**Goal of the exercise:**
The response should repeat word for word every line below from the one with "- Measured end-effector" to the one with "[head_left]", inclusive, and nothing else; leave pictures out.

**Data section:**
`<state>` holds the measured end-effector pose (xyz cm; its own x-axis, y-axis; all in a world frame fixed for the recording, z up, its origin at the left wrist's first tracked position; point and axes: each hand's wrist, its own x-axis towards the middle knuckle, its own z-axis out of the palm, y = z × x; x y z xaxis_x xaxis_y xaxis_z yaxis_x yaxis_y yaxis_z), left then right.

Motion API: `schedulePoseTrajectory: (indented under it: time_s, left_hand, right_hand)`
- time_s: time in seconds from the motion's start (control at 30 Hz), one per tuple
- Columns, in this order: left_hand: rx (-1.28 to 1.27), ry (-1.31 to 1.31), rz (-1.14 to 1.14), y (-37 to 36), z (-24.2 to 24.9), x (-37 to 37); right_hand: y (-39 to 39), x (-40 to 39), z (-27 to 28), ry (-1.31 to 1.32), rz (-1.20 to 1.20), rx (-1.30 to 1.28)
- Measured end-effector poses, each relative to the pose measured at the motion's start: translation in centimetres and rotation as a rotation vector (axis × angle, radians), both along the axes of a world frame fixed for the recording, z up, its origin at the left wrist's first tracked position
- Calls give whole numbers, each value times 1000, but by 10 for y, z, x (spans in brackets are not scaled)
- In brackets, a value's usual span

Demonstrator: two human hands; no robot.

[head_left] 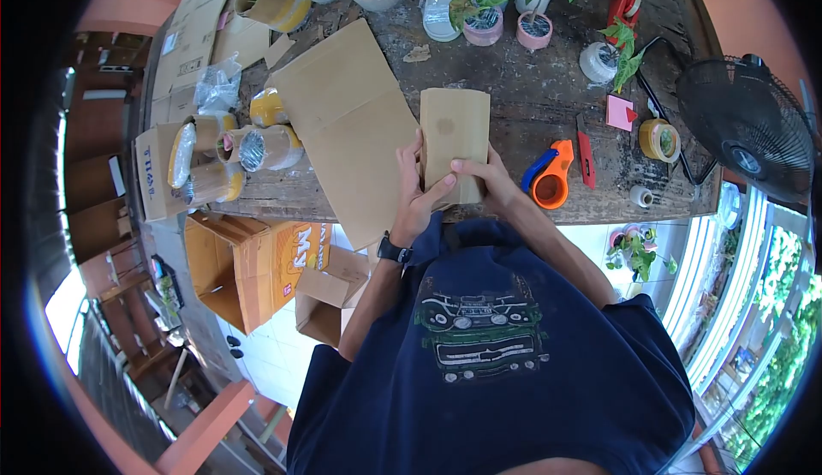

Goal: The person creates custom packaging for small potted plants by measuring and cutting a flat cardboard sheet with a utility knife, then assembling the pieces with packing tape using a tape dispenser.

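Observation:
A bent piece of brown cardboard (456,128) is held upright at the table's front edge, between both my hands. My left hand (418,185) grips its left side, thumb across the lower front. From the right, my right hand (488,175) holds the other side, its thumb pressed on the front near the left thumb. The fingers behind the cardboard are partly hidden. A large flat cardboard sheet (347,124) lies just left of my hands. To the right are an orange and blue tape dispenser (550,179) and a red box cutter (586,154).
Wrapped cardboard tubes (265,148) stand at the left, with potted plants (534,29) at the back. A black fan (745,124), tape roll (659,141) and pink sticky notes (619,112) are on the right. Open cardboard boxes (244,274) sit below the table's left front.

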<state>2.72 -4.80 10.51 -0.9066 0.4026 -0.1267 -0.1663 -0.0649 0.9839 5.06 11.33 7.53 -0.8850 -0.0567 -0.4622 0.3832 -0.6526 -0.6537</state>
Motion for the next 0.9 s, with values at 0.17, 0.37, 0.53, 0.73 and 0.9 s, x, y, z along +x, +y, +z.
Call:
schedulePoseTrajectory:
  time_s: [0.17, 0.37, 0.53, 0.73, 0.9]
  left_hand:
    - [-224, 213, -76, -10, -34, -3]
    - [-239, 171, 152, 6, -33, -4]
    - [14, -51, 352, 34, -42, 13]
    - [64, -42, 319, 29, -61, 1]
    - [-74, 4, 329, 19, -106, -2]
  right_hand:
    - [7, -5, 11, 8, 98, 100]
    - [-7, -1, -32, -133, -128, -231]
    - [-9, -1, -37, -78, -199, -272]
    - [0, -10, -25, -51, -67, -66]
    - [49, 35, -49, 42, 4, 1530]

**Response below:**
- Measured end-effector poses, each relative to the pose measured at the motion's start: translation in centimetres and rotation as a rotation vector (axis × angle, radians), both along the axes of a world frame fixed for the recording, z up, its origin at the left wrist's first tracked position
- Calls give whole numbers, each value times 1000, but by 10 for y, z, x (spans in brackets are not scaled)
- In brackets, a value's usual span

Demonstrator: two human hands; no robot.

[head_left] 

Nothing further is required of the output.